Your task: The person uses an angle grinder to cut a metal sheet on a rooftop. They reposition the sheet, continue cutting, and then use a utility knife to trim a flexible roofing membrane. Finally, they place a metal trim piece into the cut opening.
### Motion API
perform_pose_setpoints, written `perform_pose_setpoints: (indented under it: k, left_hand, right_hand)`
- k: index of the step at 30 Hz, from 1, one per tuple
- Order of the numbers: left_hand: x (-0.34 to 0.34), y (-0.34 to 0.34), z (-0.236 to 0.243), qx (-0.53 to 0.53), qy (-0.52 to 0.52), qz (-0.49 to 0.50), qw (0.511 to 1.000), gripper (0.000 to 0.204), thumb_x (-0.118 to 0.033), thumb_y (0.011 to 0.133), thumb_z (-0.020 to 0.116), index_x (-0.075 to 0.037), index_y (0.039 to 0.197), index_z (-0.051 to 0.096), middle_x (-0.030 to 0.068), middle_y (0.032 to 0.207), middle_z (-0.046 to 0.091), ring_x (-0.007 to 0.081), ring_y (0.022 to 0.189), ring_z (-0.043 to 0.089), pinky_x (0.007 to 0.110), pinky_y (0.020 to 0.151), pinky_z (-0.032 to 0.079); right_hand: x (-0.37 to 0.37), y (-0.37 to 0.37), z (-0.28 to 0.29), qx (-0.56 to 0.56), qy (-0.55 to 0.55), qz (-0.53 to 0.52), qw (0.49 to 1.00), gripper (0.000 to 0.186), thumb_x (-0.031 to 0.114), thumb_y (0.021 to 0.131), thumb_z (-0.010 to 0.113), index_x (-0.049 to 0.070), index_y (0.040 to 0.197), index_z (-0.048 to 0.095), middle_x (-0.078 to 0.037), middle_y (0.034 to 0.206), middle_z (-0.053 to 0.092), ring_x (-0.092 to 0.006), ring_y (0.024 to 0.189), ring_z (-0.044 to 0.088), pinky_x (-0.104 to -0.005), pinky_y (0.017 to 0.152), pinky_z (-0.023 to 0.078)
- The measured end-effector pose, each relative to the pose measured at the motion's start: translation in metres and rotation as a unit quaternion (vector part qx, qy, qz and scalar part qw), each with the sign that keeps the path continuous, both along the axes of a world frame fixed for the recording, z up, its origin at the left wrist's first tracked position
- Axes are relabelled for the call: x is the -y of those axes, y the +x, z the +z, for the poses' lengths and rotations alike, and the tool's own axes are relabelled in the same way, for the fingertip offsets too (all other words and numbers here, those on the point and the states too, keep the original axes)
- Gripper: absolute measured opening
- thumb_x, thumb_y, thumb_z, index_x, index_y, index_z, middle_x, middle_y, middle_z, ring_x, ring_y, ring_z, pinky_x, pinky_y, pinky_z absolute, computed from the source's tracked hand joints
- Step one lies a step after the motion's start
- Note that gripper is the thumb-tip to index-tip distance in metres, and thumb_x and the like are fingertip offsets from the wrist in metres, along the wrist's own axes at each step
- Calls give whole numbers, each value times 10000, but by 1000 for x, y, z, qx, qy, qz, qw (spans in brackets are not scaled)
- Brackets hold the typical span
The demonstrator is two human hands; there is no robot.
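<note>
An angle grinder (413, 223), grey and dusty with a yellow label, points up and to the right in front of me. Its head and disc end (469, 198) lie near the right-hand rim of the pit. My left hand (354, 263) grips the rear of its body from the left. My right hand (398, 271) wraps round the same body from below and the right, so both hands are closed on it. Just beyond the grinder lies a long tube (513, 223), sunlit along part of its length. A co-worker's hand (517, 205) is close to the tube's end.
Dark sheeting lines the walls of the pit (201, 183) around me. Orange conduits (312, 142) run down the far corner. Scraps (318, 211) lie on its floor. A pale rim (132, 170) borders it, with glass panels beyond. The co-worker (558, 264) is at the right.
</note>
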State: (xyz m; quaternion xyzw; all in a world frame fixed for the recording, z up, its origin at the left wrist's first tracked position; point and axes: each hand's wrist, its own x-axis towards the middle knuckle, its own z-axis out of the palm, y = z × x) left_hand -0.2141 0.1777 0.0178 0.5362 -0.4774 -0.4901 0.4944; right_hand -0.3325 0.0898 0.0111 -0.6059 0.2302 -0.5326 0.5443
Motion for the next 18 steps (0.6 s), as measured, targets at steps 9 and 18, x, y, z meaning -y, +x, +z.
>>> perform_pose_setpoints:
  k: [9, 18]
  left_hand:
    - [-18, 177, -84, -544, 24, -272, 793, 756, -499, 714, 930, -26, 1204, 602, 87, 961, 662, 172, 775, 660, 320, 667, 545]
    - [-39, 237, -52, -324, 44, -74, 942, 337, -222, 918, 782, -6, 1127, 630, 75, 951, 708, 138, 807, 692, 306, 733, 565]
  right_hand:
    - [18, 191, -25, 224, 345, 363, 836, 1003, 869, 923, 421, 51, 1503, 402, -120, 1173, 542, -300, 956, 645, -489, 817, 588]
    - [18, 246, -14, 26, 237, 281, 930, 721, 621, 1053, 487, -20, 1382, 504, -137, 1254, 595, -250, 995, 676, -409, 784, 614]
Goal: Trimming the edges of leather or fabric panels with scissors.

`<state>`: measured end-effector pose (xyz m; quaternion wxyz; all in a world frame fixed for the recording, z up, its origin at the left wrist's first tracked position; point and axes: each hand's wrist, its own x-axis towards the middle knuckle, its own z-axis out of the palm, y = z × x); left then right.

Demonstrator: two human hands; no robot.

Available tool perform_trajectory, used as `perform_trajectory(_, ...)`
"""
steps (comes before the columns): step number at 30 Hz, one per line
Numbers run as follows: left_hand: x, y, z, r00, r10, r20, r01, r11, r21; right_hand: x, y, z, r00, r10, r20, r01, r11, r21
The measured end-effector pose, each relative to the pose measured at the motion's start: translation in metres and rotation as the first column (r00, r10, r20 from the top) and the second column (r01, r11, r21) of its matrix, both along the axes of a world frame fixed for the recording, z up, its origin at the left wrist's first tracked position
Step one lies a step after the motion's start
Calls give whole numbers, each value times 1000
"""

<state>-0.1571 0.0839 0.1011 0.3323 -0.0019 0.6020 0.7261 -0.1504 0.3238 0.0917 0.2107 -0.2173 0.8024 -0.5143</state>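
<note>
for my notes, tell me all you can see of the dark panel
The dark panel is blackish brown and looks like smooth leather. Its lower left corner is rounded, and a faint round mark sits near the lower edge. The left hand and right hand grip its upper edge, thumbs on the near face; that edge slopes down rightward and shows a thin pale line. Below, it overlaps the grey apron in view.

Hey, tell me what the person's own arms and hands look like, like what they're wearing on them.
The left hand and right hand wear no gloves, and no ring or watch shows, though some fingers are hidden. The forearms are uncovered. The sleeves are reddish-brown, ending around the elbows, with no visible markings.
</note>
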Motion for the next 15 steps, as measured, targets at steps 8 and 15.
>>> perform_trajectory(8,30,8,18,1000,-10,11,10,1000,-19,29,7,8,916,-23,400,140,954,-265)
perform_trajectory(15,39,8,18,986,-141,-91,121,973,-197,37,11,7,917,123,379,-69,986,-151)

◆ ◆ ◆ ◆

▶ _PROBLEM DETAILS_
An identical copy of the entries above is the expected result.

▶ _EXPECTED ANSWER_
Your task: The person uses an angle grinder to cut a metal sheet on a rooftop. They reposition the sheet, continue cutting, and then use a utility knife to trim a flexible roofing membrane. Finally, they place a metal trim piece into the cut opening.
### Motion API
perform_pose_setpoints, written `perform_pose_setpoints: (indented under it: k, left_hand, right_hand)`
- k: index of the step at 30 Hz, from 1, one per tuple
- Order of the numbers: left_hand: x (-0.34 to 0.34), y (-0.34 to 0.34), z (-0.236 to 0.243), qx (-0.53 to 0.53), qy (-0.52 to 0.52), qz (-0.49 to 0.50), qw (0.511 to 1.000), gripper (0.000 to 0.204), thumb_x (-0.118 to 0.033), thumb_y (0.011 to 0.133), thumb_z (-0.020 to 0.116), index_x (-0.075 to 0.037), index_y (0.039 to 0.197), index_z (-0.051 to 0.096), middle_x (-0.030 to 0.068), middle_y (0.032 to 0.207), middle_z (-0.046 to 0.091), ring_x (-0.007 to 0.081), ring_y (0.022 to 0.189), ring_z (-0.043 to 0.089), pinky_x (0.007 to 0.110), pinky_y (0.020 to 0.151), pinky_z (-0.032 to 0.079); right_hand: x (-0.37 to 0.37), y (-0.37 to 0.37), z (-0.28 to 0.29), qx (-0.56 to 0.56), qy (-0.55 to 0.55), qz (-0.53 to 0.52), qw (0.49 to 1.00), gripper (0.000 to 0.186), thumb_x (-0.031 to 0.114), thumb_y (0.021 to 0.131), thumb_z (-0.010 to 0.113), index_x (-0.049 to 0.070), index_y (0.040 to 0.197), index_z (-0.048 to 0.095), middle_x (-0.078 to 0.037), middle_y (0.034 to 0.206), middle_z (-0.053 to 0.092), ring_x (-0.092 to 0.006), ring_y (0.024 to 0.189), ring_z (-0.044 to 0.088), pinky_x (-0.104 to -0.005), pinky_y (0.017 to 0.152), pinky_z (-0.023 to 0.078)
- The measured end-effector pose, each relative to the pose measured at the motion's start: translation in metres and rotation as a unit quaternion (vector part qx, qy, qz and scalar part qw), each with the sign that keeps the path continuous, both along the axes of a world frame fixed for the recording, z up, its origin at the left wrist's first tracked position
- Axes are relabelled for the call: x is the -y of those axes, y the +x, z the +z, for the poses' lengths and rotations alike, and the tool's own axes are relabelled in the same way, for the fingertip offsets too (all other words and numbers here, those on the point and the states too, keep the original axes)
- Gripper: absolute measured opening
- thumb_x, thumb_y, thumb_z, index_x, index_y, index_z, middle_x, middle_y, middle_z, ring_x, ring_y, ring_z, pinky_x, pinky_y, pinky_z absolute, computed from the source's tracked hand joints
- Step one lies a step after the motion's start
- Note that gripper is the thumb-tip to index-tip distance in metres, and thumb_x and the like are fingertip offsets from the wrist in metres, along the wrist's own axes at each step
- Calls give whole numbers, each value times 10000, but by 1000 for x, y, z, qx, qy, qz, qw (spans in brackets are not scaled)
- Brackets hold the typical span
The demonstrator is two human hands; there is no robot.
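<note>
An angle grinder (413, 223), grey and dusty with a yellow label, points up and to the right in front of me. Its head and disc end (469, 198) lie near the right-hand rim of the pit. My left hand (354, 263) grips the rear of its body from the left. My right hand (398, 271) wraps round the same body from below and the right, so both hands are closed on it. Just beyond the grinder lies a long tube (513, 223), sunlit along part of its length. A co-worker's hand (517, 205) is close to the tube's end.
Dark sheeting lines the walls of the pit (201, 183) around me. Orange conduits (312, 142) run down the far corner. Scraps (318, 211) lie on its floor. A pale rim (132, 170) borders it, with glass panels beyond. The co-worker (558, 264) is at the right.
</note>
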State: (xyz m; quaternion xyzw; all in a world frame fixed for the recording, z up, its origin at the left wrist's first tracked position; point and axes: each hand's wrist, its own x-axis towards the middle knuckle, its own z-axis out of the palm, y = z × x) left_hand -0.2141 0.1777 0.0178 0.5362 -0.4774 -0.4901 0.4944; right_hand -0.3325 0.0898 0.0111 -0.6059 0.2302 -0.5326 0.5443
Motion for the next 18 steps (0.6 s), as measured, targets at steps 9 and 18, x, y, z meaning -y, +x, +z.
>>> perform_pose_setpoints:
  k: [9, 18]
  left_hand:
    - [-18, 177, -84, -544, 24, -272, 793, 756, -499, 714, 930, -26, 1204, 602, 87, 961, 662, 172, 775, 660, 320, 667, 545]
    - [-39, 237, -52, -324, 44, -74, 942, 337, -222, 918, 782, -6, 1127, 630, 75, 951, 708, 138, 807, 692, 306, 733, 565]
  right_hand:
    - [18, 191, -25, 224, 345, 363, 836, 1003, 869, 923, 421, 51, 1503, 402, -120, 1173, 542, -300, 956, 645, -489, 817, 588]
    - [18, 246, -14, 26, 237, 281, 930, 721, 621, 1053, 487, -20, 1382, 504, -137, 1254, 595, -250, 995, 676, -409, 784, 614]
Goal: Trimming the edges of leather or fabric panels with scissors.

`<state>`: measured end-effector pose (xyz m; quaternion wxyz; all in a world frame fixed for the recording, z up, its origin at the left wrist's first tracked position; point and axes: each hand's wrist, its own x-axis towards the middle knuckle, its own z-axis out of the palm, y = z × x); left then right.

Demonstrator: two human hands; no robot.

Available tool perform_trajectory, used as `perform_trajectory(_, ...)`
"""
steps (comes before the columns): step number at 30 Hz, one per line
Numbers run as follows: left_hand: x, y, z, r00, r10, r20, r01, r11, r21; right_hand: x, y, z, r00, r10, r20, r01, r11, r21
The measured end-effector pose, each relative to the pose measured at the motion's start: translation in metres and rotation as the first column (r00, r10, r20 from the top) and the second column (r01, r11, r21) of its matrix, both along the axes of a world frame fixed for the recording, z up, its origin at the left wrist's first tracked position
Step one lies a step after the motion's start
Calls give whole numbers, each value times 1000
"""

<state>-0.1571 0.0839 0.1011 0.3323 -0.0019 0.6020 0.7261 -0.1504 0.3238 0.0917 0.2107 -0.2173 0.8024 -0.5143</state>
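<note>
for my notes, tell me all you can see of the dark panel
The dark panel is blackish brown and looks like smooth leather. Its lower left corner is rounded, and a faint round mark sits near the lower edge. The left hand and right hand grip its upper edge, thumbs on the near face; that edge slopes down rightward and shows a thin pale line. Below, it overlaps the grey apron in view.

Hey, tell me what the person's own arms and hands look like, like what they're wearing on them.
The left hand and right hand wear no gloves, and no ring or watch shows, though some fingers are hidden. The forearms are uncovered. The sleeves are reddish-brown, ending around the elbows, with no visible markings.
</note>
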Motion for the next 15 steps, as measured, targets at steps 8 and 15.
>>> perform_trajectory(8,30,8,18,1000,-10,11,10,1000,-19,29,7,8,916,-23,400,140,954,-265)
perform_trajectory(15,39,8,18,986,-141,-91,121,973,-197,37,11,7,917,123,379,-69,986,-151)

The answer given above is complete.